Honda Africa Twin: Die Legende kehrt zurück

Heiße Konkurrenz für BMW R 1200 GS

Honda Africa Twin: Die Legende kehrt zurück
Honda hat die Africa Twin neu aufgelegt © Honda

Für viele war die African Twin das Motorrad schlechthin. 16 Jahre nach dem Produktionsende der ersten Auflage hofft Honda mit der aktuellen Reisenduro auf ähnliche Erfolge – in Deutschland aber erst ab dem kommenden Jahr.

Die gute Nachricht: Bis Ende April haben die deutschen Honda-Händler nach Angaben des Industrieverbandes Motorrad (IVM) bereits 1470 Stück der neuen Africa Twin zulassen können – Rang zwei hinter der „ewigen“ BMW R 1200 GS. Die schlechte Nachricht: Bis zum Ende des Jahres wird die Zahl nicht höher als auf 2550 steigen können, denn so viele Fahrzeuge konnte Honda Deutschland fürs erste Jahr in Japan bestellen.

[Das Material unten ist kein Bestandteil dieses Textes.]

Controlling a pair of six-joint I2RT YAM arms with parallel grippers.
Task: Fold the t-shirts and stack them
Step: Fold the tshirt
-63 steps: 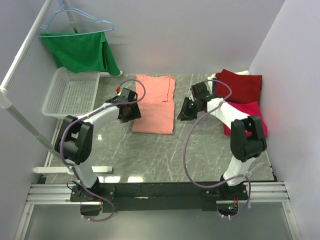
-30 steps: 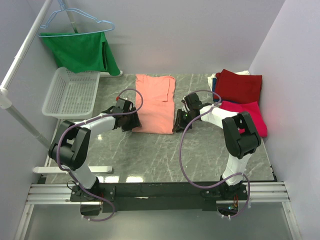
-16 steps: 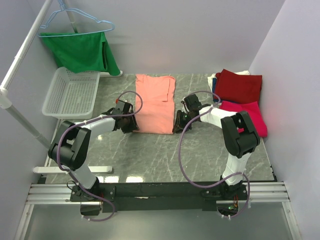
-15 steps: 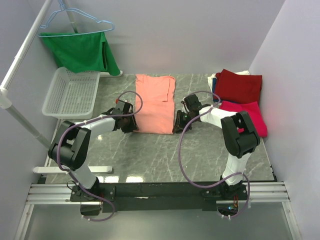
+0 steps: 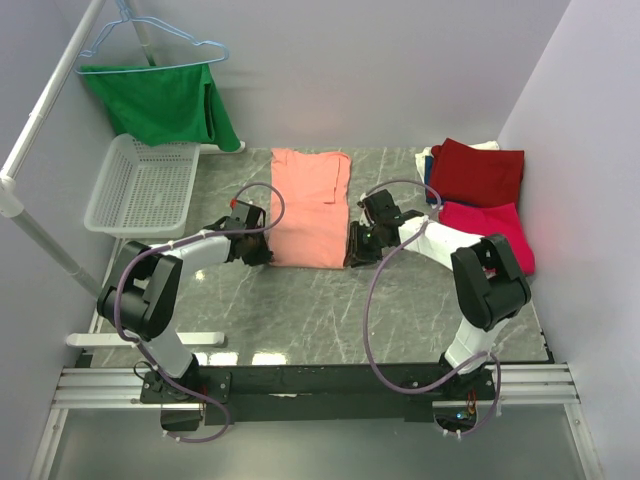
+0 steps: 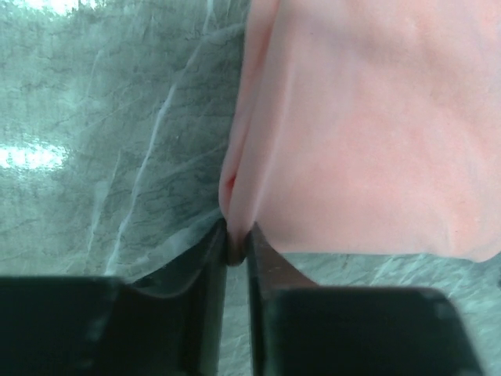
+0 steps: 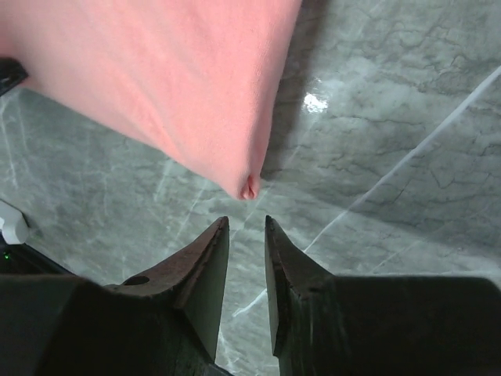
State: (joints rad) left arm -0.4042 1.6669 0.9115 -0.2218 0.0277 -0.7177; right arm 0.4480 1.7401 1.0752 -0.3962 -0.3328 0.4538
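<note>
A salmon-pink t-shirt [image 5: 310, 205] lies folded lengthwise in the middle of the table. My left gripper [image 5: 262, 255] is at its near-left corner, shut on the hem; the left wrist view shows the cloth [image 6: 352, 133] pinched between the jaws of the left gripper [image 6: 236, 244]. My right gripper [image 5: 352, 254] is at the near-right corner, open. In the right wrist view that corner [image 7: 248, 186] lies just beyond the tips of the right gripper [image 7: 245, 225], not touching them. A dark red t-shirt [image 5: 480, 170] and a crimson-pink t-shirt [image 5: 492, 228] lie folded at the far right.
A white mesh basket [image 5: 140, 185] stands at the far left. A green garment [image 5: 160, 100] hangs on a light-blue wire hanger [image 5: 150, 40] from a white rail [image 5: 45, 120]. Walls close in the back and right side.
My left gripper has closed onto the near-left corner of the salmon-pink t-shirt. My right gripper has edged slightly nearer to the near-right corner, still open.
</note>
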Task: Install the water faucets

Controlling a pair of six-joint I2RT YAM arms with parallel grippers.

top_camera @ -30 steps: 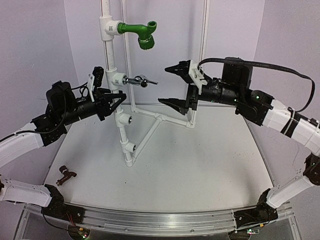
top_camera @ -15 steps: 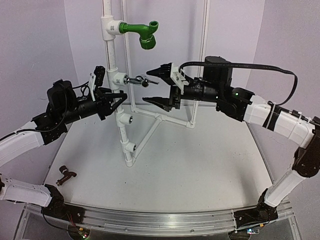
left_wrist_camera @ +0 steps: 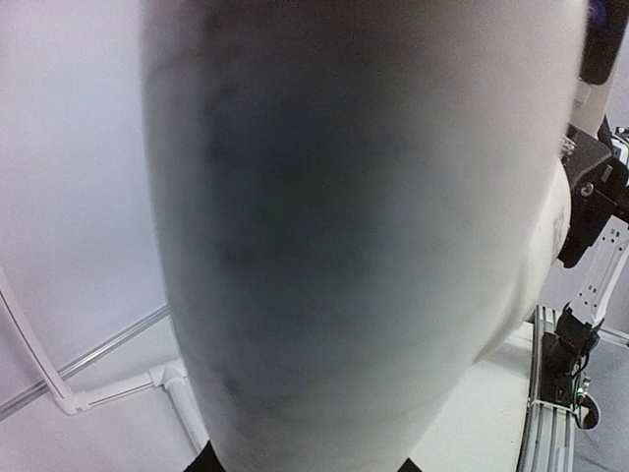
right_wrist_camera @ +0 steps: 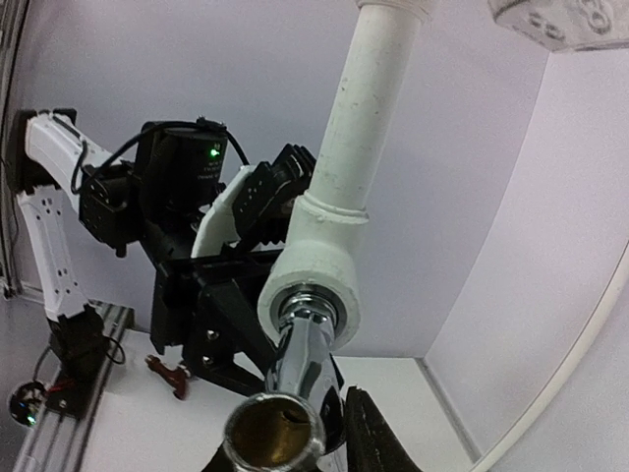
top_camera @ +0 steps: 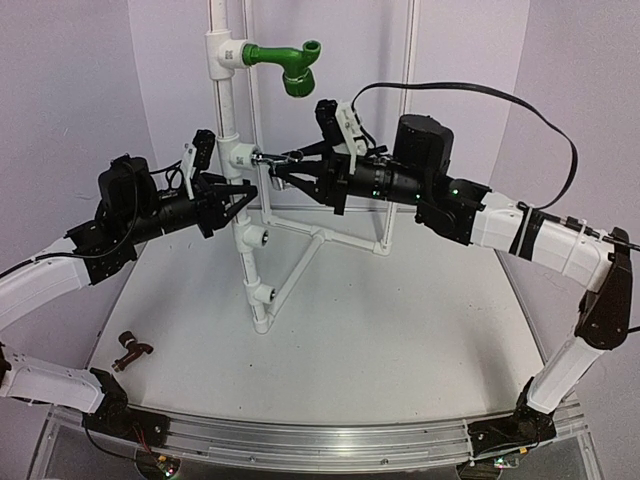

Bleibt der deutsche Motorradmarkt auf dem gegenwärtigen Wachstumskurs von 2,2 Prozent, wird die Honda ihren zweiten Platz kaum halten können. Wer die mit Einliter-Zweizylinderreihenmotor (70 kW/95 PS) ausgerüstete CRF1000L Africa Twin gefahren hat, vermag den Run der Honda-Freunde auf dieses Bike durchaus nachzuvollziehen.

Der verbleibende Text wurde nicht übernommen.